Être en public : neurodivergence et la peur d’être perçu

La moi publique et la moi privée sont presque deux personnes différentes. Ado, j’avais même théorisé ça en quatre personnalités, à qui j’avais donné des noms. Il y avait deux personnalités sociales, performatives, Carlie et Claire, la sociable, enthousiaste, et la scolaire, capable de faire ses preuves lors d’un oral de bac ou d’une dissertation de six heures. Et puis les personnalités intérieures, inaccessibles à quiconque, sauf peut-être au travers de l’écriture : Ondine, l’enragée, émo, poétesse sombre et dépressive, et Ondine, éthérée, idéaliste, qui s’émerveille d’une fleur ou du bruit du vent, qui s’émerveille du sublime d’un chat qui dort, qui languit dans la douceur d’une fin d’après-midi d’été, quand on vient de s’éveiller d’une profonde sieste.

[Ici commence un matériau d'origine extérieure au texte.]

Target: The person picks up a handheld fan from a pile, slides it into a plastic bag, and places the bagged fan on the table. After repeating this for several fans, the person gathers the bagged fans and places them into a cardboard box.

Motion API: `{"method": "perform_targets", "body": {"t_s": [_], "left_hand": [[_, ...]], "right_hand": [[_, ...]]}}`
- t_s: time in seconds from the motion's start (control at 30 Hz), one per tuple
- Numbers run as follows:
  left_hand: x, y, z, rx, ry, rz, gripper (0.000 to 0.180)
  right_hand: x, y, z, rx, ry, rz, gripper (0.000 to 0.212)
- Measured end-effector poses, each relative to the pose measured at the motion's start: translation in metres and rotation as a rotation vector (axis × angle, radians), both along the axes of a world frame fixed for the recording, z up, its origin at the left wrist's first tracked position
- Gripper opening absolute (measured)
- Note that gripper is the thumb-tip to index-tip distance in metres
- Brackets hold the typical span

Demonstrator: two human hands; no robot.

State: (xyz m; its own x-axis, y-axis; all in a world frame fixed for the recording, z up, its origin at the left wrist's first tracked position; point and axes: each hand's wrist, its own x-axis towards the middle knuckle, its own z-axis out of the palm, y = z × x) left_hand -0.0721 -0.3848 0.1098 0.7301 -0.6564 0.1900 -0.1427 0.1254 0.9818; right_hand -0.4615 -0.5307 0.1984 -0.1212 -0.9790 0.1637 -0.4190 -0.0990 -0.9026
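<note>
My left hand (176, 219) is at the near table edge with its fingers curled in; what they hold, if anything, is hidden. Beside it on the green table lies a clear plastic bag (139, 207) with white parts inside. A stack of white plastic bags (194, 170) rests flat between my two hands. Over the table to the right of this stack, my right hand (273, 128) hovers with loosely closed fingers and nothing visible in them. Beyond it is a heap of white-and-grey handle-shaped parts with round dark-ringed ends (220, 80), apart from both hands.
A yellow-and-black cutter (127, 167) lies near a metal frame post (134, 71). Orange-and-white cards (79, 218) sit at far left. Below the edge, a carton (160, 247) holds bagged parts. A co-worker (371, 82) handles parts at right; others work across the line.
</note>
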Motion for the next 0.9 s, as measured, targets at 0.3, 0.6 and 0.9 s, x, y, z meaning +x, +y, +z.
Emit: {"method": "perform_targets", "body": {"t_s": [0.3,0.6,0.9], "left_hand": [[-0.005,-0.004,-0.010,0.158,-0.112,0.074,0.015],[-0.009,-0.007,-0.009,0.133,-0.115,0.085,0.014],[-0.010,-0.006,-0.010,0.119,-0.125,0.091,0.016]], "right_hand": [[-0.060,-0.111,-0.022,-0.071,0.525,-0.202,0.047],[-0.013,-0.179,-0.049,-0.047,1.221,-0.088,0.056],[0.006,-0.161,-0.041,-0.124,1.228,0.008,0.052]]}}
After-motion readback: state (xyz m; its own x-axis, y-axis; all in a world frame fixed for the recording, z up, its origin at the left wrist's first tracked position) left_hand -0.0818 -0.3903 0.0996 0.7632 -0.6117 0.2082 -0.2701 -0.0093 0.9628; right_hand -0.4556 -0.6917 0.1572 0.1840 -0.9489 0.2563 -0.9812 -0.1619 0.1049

Mes amis, ma famille, mon conjoint connaissent mieux mes personnalités intérieures, pourtant ils ne les ont jamais vraiment rencontrées. C’est probablement Ondine qui fait des crises, qui crie dans son oreiller, pleure ou se fait du mal, comme elle le peut, sans trop impacter la vie de Carlie ni de Claire : se cacher, toujours, comme si l’intériorité, cette appréhension de la folie, ce sentiment de perte de contrôle, était impossible à montrer. Comme si le cacher était un impératif moral. D’où vient cette vieille croyance, qui m’a accompagnée tout au long de la vie : il faut toujours montrer qu’on va bien, faire du mieux qu’on peut en dépit de la tristesse, de la fatigue, de la colère à devoir accomplir l’absurde, à devoir se sortir de son monde intérieur.

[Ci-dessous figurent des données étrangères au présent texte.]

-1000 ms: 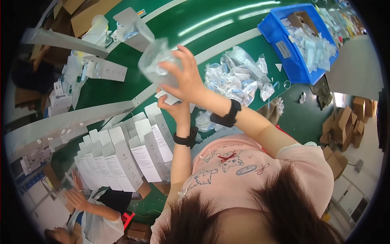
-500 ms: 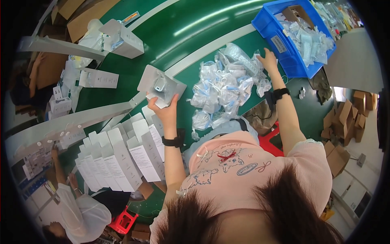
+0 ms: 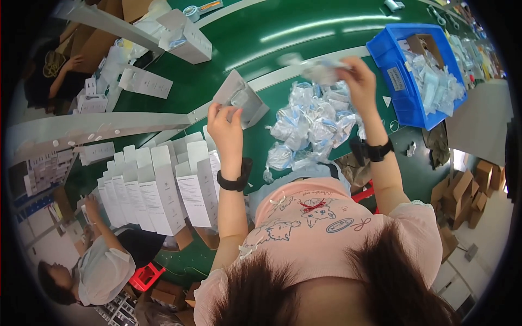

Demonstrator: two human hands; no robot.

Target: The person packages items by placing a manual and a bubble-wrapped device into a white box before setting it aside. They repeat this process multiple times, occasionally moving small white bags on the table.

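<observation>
My left hand (image 3: pixel 225 127) is closed on the near edge of an open white box (image 3: pixel 254 111). The box stands on the green bench with its flap raised, and a white device (image 3: pixel 239 99) in clear wrapping shows inside. My right hand (image 3: pixel 360 84) pinches a clear plastic bag (image 3: pixel 318 70) with pale contents, smeared by motion so I cannot make out what they are. It hangs above the far side of a pile of clear bags (image 3: pixel 310 122) with white and blue items, to the right of the box.
Upright white boxes (image 3: pixel 163 187) stand in rows at the left. A blue bin (image 3: pixel 399 100) of bagged items sits at the far right. A metal rail (image 3: pixel 109 124) crosses the left side. More open boxes (image 3: pixel 187 41) stand at the far left. Co-workers (image 3: pixel 103 261) work on the left.
My right hand has lifted a clear bag from the right end of the pile and carried it left toward the box. My left hand stays at the box's edge. The whole view has shifted slightly.
</observation>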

Je lis souvent que les autistes n’aiment pas être perçus, et j’en ai des exemples personnels : je « joue » aux jeux vidéo en regardant mon compagnon jouer, prenant les décisions avec lui. En revanche, je déteste absolument qu’on regarde par-dessus mon épaule, sur mes écrans. Je déteste qu’on assiste à mes process, je m’y sens inepte, incompétente. Je préfère mille fois présenter mon produit fini. Je ne sais pas gérer le regard des autres : croiser les yeux de quelqu’un, dans le tram, par exemple, m’emplit d’une forme de malaise, voire de culpabilité, de sentiment que quelque chose ne va pas. Sauf avec les petits enfants.

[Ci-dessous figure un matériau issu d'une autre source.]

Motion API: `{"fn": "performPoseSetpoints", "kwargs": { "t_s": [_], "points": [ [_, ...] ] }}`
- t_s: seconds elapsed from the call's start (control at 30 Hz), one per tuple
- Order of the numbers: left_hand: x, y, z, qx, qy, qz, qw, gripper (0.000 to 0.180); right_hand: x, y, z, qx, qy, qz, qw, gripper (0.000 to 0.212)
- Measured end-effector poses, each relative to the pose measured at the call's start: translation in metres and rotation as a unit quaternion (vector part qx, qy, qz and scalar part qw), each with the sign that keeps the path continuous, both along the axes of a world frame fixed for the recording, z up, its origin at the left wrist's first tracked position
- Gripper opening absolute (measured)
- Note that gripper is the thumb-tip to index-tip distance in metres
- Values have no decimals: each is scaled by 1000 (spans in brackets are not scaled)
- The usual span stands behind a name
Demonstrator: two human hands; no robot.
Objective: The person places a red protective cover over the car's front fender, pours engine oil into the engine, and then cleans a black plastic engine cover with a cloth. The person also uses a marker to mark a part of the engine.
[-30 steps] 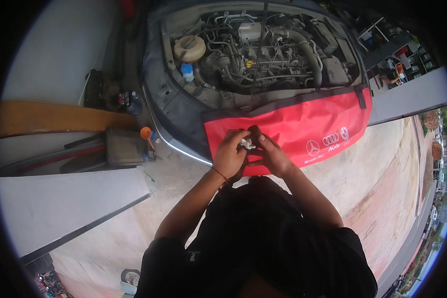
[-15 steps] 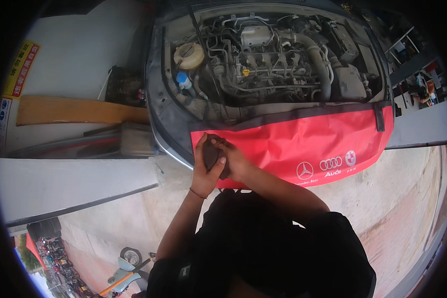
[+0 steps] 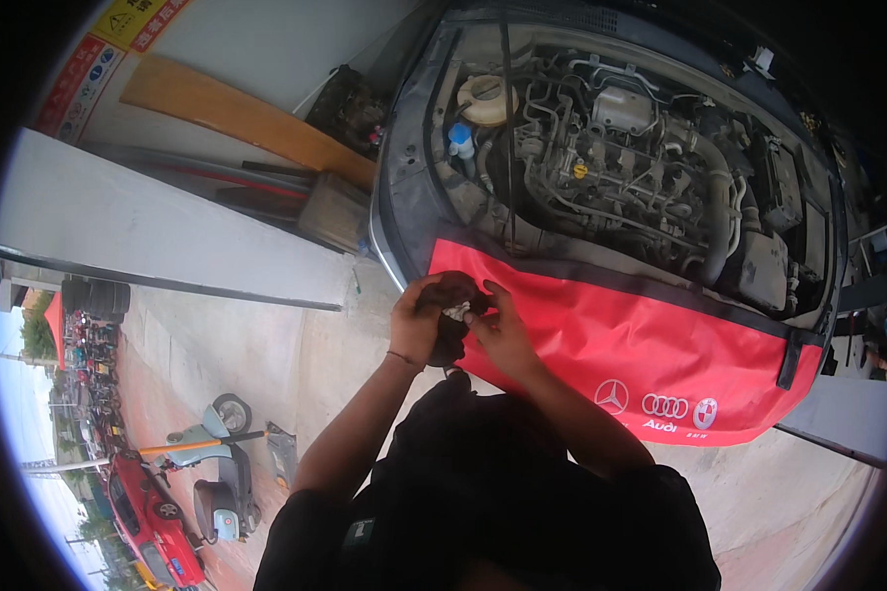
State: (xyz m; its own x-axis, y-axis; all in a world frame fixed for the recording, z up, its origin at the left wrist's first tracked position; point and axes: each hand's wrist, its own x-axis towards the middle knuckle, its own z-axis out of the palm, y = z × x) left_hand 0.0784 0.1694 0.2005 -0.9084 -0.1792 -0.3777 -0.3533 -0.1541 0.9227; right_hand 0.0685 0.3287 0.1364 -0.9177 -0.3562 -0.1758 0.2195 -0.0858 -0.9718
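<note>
Both of my hands are together in front of my body, over the near edge of a red fender cover (image 3: 581,335). Between them is a dark brown rag (image 3: 453,289), bunched up and hanging a little below the fingers. A small whitish piece (image 3: 457,311) shows in its middle; its kind is too small to tell. My left hand (image 3: 414,325) is closed round the rag's left side. My right hand (image 3: 504,333) pinches its right side with thumb and fingers. Beyond is the open engine bay (image 3: 611,167) of a car.
A yellow dipstick handle (image 3: 579,171), a blue-capped reservoir (image 3: 461,141) and a round coolant tank (image 3: 488,99) sit in the engine bay. To the left are a wooden board (image 3: 237,113) and a white beam (image 3: 168,222). A scooter (image 3: 222,473) and red car (image 3: 151,512) stand farther off.
The view has swung, so the car sits farther right. My hands have moved apart, and the folded rag is now opened out, showing the whitish piece.
</note>
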Motion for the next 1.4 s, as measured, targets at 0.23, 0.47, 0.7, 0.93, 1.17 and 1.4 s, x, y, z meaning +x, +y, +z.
{"fn": "performPoseSetpoints", "kwargs": {
  "t_s": [0.23,0.47,0.7,0.93,1.17,1.4],
  "points": [
    [-3,-22,19,342,28,-160,925,55,-2,-30,-2,-53,8,-104,993,54],
    [40,-167,-48,-333,103,-259,901,55,-42,-6,-47,143,76,-193,968,44],
    [283,-405,-301,-232,-381,106,889,52,-31,-4,-99,584,90,-134,795,87],
    [450,-460,-318,-222,-606,-4,763,36,22,2,-67,637,39,-200,743,70],
    [278,-440,-286,-67,-441,157,881,49,32,-69,-56,465,160,-146,858,40],
    [175,-427,-197,-210,-226,60,949,38,-12,-143,-80,310,167,-15,936,34]
  ]
}}
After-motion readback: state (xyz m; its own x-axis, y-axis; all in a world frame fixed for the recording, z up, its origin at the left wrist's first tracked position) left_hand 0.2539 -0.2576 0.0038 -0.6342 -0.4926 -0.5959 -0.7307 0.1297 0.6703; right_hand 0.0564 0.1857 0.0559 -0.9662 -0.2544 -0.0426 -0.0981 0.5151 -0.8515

C’est grâce à cette distance entre l’intérieur et le public qu’on peut entendre : « mais, tu n’as pas l’air autiste » (personnellement, on ne me l’a presque jamais dit, mais je me le dis, j’ai du mal à accepter pleinement cette nouvelle identité, à savoir ce qu’elle signifie pour moi). Certes, car personne ne me voit craquer, ne me voit me taper la tête contre le placard des assiettes, pour une raison absurde, émotionnelle, ou pleurer dans les toilettes du boulot. Certes, Carlie est presque normale. Certes, elle est si proche de la normale que je me dis que je ne suis pas si handicapée, je suis juste nulle, feignante, empotée. Comment savoir si tout le monde n’a pas ça, ce masque, cette douleur interne ? Les autres travaillent bien, interagissent bien, et qui suis-je pour dire que c’est plus douloureux pour moi, qu’ils ne pleurent pas dans les toilettes, qu’ils ne sont pas pleins de désespoir ou de rage de devoir disparaître, de n’être plus eux-mêmes, pour travailler, quarante heures par semaine ? Les neurodivergents peuvent être très cruels avec eux-mêmes, voire avec les autres : c’est le classique « mais non, tu es tout à fait normal, je fais ça aussi, moi aussi j’ai supporté ça, moi aussi j’étais timide, je me suis forcé », etc.

Et, en fin de compte, c’est comme une force inconsciente, qui me fait devenir quelqu’un d’autre, qui me fait retenir mes larmes devant un film, pleurer bas pour ne pas être détectée dans les toilettes, qui « régule » mes émotions ou, du moins, leur expression sociale. Qui me pousse parfois vers la solitude, puis vers le monde : parfois bénéfique, plus facile, plus gérable. Mais moins moi. Ou une autre moi.